Denver advertises itself as “the mile high city” and the road to Laramie took us over the wild tops of mountains, past snow and acre upon acre of empty countryside. One thing I’m finding strange about America is just how much of it there is, and how much of it is nothing. Even from the plane we could look out both sides and not see any towns or cities.
Ruth’s home is lovely, as I had known it would be, festooned with flower arrangements and displays, and charming homilies stencilled on the walls or engraved on plaques. Ruth designed it herself, and it is roughly four times the size of our house. Ruth was always very artistic – she and I first met in college art class – and have a home to build and decorate is evidently a great outlet for her talents.
It was great to see Ruth and John again, and all the children, and see just how much they’ve grown. Gwen bonded with Emily once more, and Hari was beside herself with joy to meet the little dogs, and (Ruth runs a home childcare nursery) Ceri was excited to find a huge playroom full of toys.
Ruth had cooked us a huge and fabulous meal, after which she and John took Hubby Dearest and I, and their son Sam, to see How to Train your Dragon at the local cinema. It was a good film and I had been wanting to see it, but we were pretty tired by the end of it. Laramie is two hours behind Florida, so our body clocks were screaming at us that it was bedtime even though it was barely nine o’clock. Surprising what a difference those two hours can make.
We were up in plenty of time to attend Church on Sunday. Ruth's home is just a short walk from the church, and it was a small but very friendly ward. We then had roast turkey for lunch, and in the afternoon went up to Vedauwoo, part of a national park, to admire the scenery. It is the highest point in the western United States, and was covered in snow, so we had a snowball fight and Gwen got some great photographs.

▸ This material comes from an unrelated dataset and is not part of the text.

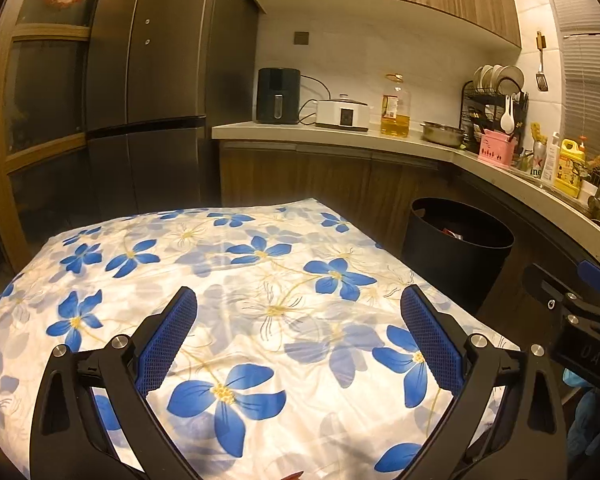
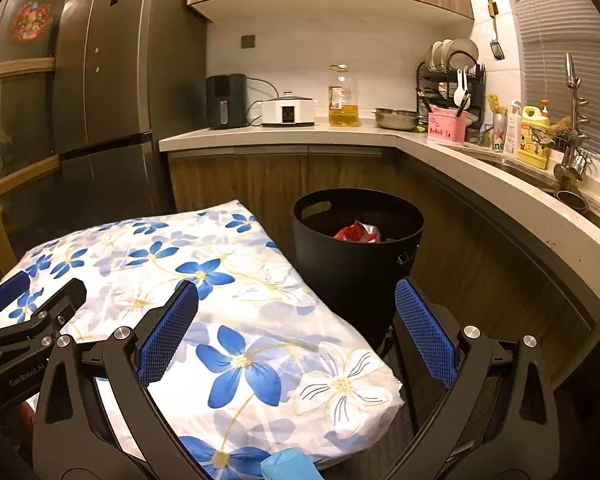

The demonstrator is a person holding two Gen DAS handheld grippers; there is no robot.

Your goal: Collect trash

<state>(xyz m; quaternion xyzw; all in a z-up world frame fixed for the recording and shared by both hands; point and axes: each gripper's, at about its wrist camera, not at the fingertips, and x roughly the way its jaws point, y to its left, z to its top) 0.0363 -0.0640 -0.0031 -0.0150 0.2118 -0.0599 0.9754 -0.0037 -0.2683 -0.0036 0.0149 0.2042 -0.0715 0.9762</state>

We are all feeling the effects of the altitude in various ways. Roderic has a permanent headache, Hari has been wheezing, Gwen and I have been getting out of breath at the slightest exertion, and Ceri has been feeling very feverish and tired. We are at over 7,000 feet and the air is thinner here - apparently it can take a week or two to acclimatise.
Monday was business as usual for the Wlliams family, with the children at school, Ruth's daycare kids in the house, and John at work, but Ruth's lovely friend Karen and her husband took us for a fabulous Mexican meal. Well, not quite all of us. Hari went to "Indian Paintbrush Elementary School" for lunch with Ruth's 8 year old twins.
Afterwards we went to Wal-Mart for more Lucky Charms and Ranch dressing to take home, Staples for paper and ink to print out my novels, and Dollartree for pretty much everything it sold. It's a lot like Poundland back in Britain but cheaper, and bigger and with some really unusual things. Hari got a Reeses Peanut Butter Cup lip salve, for example.
In the evening we went to Arby's which does burgers but with slices of real roast beef. Delicious! We then had a very pleasant family home evening with a game of "Guesstures" - the Buttimore-Joneses beat the Williams' fairly decisively.